Equinoxe Infinity
Genau wie Kollege Mike Oldfield macht es sich Jean Michel Jarre mit seinem aktuellen Album unnötig schwer. Denn wenn eine Scheibe als Fortsetzung eines Klassikers angekündigt wird und dann ein Titel wie „Equinoxe Infinity“ (oder im Falle Oldfield „Return To Ommadawn“ und „Tubular Bells XXVII“) im Raum steht, steigen bei den langjährigen Fans automatisch die Erwartungen. Wenn das entsprechende Album nicht so klingt, wie man das dank der Verbindung zum „Original“ gerne hätte, ist das Gejammer groß.

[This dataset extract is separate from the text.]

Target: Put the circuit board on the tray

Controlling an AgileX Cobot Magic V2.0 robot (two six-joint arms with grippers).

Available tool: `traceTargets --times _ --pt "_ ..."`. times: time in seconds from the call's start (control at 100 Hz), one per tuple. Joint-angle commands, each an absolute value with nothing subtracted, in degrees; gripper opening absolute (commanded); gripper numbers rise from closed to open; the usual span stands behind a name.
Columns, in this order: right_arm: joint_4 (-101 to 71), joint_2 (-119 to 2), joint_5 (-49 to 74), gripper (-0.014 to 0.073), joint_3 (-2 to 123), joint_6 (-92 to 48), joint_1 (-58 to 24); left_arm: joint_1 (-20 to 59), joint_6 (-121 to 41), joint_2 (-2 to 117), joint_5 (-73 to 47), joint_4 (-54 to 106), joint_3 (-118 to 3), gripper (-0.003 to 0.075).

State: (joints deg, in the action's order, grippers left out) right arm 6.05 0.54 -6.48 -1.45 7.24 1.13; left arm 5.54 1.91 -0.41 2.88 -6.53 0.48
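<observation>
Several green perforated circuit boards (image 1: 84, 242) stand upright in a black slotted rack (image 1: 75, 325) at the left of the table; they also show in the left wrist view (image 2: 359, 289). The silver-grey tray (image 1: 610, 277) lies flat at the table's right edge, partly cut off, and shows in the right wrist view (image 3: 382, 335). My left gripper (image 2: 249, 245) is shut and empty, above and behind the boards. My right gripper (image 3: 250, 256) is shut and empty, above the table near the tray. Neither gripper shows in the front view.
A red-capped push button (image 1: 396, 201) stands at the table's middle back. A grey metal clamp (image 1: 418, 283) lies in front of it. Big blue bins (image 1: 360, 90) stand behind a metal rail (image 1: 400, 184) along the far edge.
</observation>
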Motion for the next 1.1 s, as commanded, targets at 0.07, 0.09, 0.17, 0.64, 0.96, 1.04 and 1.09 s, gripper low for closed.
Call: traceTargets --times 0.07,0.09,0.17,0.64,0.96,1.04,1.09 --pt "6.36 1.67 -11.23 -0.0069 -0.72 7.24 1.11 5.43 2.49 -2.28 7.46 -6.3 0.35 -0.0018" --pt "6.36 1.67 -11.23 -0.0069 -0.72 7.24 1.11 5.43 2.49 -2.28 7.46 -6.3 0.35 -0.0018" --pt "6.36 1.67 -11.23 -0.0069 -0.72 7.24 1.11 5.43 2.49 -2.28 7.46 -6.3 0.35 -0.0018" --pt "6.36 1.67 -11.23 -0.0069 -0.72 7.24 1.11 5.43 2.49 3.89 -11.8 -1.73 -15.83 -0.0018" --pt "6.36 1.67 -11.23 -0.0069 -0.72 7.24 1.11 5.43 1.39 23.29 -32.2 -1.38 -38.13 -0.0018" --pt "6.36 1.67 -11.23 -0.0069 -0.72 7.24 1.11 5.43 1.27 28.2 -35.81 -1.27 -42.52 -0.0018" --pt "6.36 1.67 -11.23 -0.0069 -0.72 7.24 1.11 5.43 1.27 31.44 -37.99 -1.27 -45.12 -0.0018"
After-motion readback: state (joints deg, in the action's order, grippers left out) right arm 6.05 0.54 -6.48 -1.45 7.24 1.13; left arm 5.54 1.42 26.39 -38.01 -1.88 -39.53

Wenn man aber ein wenig realistischer und kühler an die Sache herangeht, ist „Equinoxe Infinity“ natürlich kein Standards setzender Elektro-Meilenstein wie 1978 „Equinoxe“, aber ein ziemlich gelungenes Stück Old-School-Elektronik, das zudem zu den besseren Alben gehört, die Jarre nach „Zoolook“ gemacht hat – das immerhin auch schon 34 Jahre her ist. Natürlich hat das Original diese eigenartige und unschlagbare Atmosphäre, die hier ebenso natürlich nicht wiederholt werden kann – doch eigentlich versucht Jarre auch gar nicht, „Equinoxe“ zu klonen, obwohl durchaus ein paar Fragmente und Sounds aufgegriffen werden. Was er aber erfreulicherweise auch nicht mehr versucht, ist sich musikalisch dem Zeitgeist anzubiedern. Selbst das einzige tanzbare Stück ‚Infinity‘ klingt eher nach „Ibiza 1993“ und leider auch ein wenig nach Mr. President (sorry, Jean Michel…). Aber keine Sorge: der Rest der Scheibe ist so typischer JMJ-Sound, wie es nur irgend geht, ohne wirklich bei sich selbst abzukupfern. Seine Melodien waren schon in den Siebzigern eingängiger, kommerzieller als die von, sagen wir, Tangerine Dream oder Klaus Schulze und auch deutlich verspielter und freundlicher als die von Kraftwerk und (erst recht!) Suicide. Die übliche „das ist ja nur Kitsch!“-Fraktion wird deshalb auch hiermit nicht vom Gegenteil überzeugt werden. Das betont old-schoolige Klanggewand dürfte aber dafür mit Sicherheit einigen „Neulingen“ gefallen, die beispielsweise durch Daft Punk oder die Soundtracks zu „Stranger Things“ und „Thor:Ragnarok“ Spaß an der nicht tanzbaren Sparte der elektronischen Musik gefunden haben. Und damit ist Jarre vielleicht sogar unabsichtlich näher am Zeitgeist als er beabsichtigt hat: denn auch wenn er seine Jünger nicht komplett toppen kann, spielt er 2018 aber über weite Strecken wieder in der selben Liga mit.
Wer also Jarre oder Vangelis oder den frühen Kitaro mag, findet hier ein schönes, soundtrackartiges Album mit viel fluffigen Wolken und hypnotischen Sequencern plus gelegentlichen Vocoder-Experimenten a la „Zoolook“, zugegeben ohne große Höhepunkte, aber eben auch mit nur einem Ausfall in Form von ‚Infinity‘. Man sollte sich am Besten vorm Hören von den Erwartungen lösen, die der Titel aufkommen lässt – dann steht „Equinoxe Infinity“ auch grundsolide auf seinen eigenen Beinen. Mehr sollte man von einem Künstler im siebzigsten Lebensjahr, der über Jahre als Innovator tätig war, auch nicht verlangen – „nötig“ hat Jarre sowieso nichts mehr, und so freut man sich als JMJ-Hörer eben 2018 über ein gelungenes Alterswerk, egal, wie es heißt.